Characteristics Describing the Hospital Course and Mortality of the Ruptured Abdominal Aortic Aneurysms in the Male and Female Patients
| Characteristic | Males (n = 79) | Females (n = 38) | P valuec |
|---|---|---|---|
| Overall mortality, n (%)a | 25 (31.6) | 26 (68.4) | 0.001 |
| Operative course | |||
| Surgical management, n (%)b | 74 (93.7) | 24 (63.2) | 0.03 |
| Type of surgeryb | |||
| EVAR, n (%) | 57 (72.2%) | 16 (42.1%) | < 0.01 |
| Open, n (%) | 17 (21.5%) | 8 (21.1%) | |
| None, n (%) | 5 (6.3%) | 14 (36.8%) | |
| Postoperative coursea | Males (n = 74) | Females (n = 24) | |
| Ventilator requirement, n (%) | 44 (59.5) | 18 (75) | 0.17 |
| Requirement of vasopressors, n (%) | 40 (54.1) | 17 (70.8) | 0.15 |
| Unexpected postoperative complications, n (%) | 38 (48.6) | 10 (58.3) | 0.41 |
| Length of stay in intensive care unit, days (SD) | 4.1 (4.1) | 5.5 (6.0) | 0.02 |
| Postoperative mortality, n (%)a | 21 (21.4) | 12 (50.0) | 0.05 |
aAdjusted for tobacco use, age, size at presentation, major comorbidities and use of cardio-protective medications. bThe incidence of surgery was adjusted for age, major comorbidities and size at presentation. cThe overall mortality was still at a statistically significant level of less than 0.05 even for the unadjusted sample. However, the postoperative mortality for the unadjusted sample was 0.26 as compared to 0.05 for the adjusted sample.

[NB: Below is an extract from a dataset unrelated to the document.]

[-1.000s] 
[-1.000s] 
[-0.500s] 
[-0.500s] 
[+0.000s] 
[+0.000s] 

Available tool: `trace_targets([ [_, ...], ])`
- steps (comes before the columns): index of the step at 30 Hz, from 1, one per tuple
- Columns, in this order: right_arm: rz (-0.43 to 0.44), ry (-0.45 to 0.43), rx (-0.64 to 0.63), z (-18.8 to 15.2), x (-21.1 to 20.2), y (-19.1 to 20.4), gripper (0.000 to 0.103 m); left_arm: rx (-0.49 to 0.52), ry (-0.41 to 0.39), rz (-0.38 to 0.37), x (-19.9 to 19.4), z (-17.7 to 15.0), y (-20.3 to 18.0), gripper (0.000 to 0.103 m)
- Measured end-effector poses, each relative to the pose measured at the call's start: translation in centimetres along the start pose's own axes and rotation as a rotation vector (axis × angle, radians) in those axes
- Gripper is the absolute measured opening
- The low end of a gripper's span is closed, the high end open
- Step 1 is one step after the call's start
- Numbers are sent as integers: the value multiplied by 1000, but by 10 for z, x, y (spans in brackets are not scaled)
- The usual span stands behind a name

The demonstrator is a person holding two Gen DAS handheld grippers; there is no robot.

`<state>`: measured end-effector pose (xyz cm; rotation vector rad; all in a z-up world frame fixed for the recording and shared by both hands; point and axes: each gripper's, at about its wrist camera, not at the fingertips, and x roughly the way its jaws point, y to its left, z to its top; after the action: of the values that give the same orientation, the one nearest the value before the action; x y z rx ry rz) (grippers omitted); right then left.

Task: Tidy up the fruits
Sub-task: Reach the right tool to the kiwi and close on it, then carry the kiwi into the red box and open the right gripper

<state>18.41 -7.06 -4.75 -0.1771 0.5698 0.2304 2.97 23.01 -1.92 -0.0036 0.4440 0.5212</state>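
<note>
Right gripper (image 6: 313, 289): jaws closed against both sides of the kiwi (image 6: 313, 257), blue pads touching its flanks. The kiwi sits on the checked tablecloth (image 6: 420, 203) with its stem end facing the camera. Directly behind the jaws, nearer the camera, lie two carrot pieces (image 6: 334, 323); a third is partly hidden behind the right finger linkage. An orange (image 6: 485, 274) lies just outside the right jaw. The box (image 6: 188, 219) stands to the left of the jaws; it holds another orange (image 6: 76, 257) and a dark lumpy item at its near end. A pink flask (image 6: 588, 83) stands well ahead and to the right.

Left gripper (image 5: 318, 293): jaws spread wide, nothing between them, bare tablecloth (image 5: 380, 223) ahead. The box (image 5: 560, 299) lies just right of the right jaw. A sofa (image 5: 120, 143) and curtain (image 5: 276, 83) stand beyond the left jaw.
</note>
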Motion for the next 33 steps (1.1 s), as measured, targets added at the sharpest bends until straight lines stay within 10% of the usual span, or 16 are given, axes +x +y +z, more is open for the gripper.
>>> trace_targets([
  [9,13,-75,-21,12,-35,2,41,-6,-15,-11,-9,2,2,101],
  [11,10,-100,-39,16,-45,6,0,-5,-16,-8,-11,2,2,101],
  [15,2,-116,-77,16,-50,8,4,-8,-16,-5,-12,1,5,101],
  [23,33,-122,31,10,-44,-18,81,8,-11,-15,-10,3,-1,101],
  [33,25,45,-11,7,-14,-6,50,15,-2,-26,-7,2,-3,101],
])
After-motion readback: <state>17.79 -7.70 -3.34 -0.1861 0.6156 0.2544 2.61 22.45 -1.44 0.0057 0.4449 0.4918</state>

Figure 3Long-term (over 2 years) survival of the patients discharged alive after AAA repair. X axis represents the months of survival after an emergent abdominal aortic aneurysm (AAA) repair. Y axis is the survival of the patients on a scale of 1 to 0. Males survived an average of 11.0 months (SD = 2.2 months) as compared to 9.3 months in the females (SD = 2.9 months, P = 0.41). The total sample available for the analysis was 27 patients, 21 males and six females.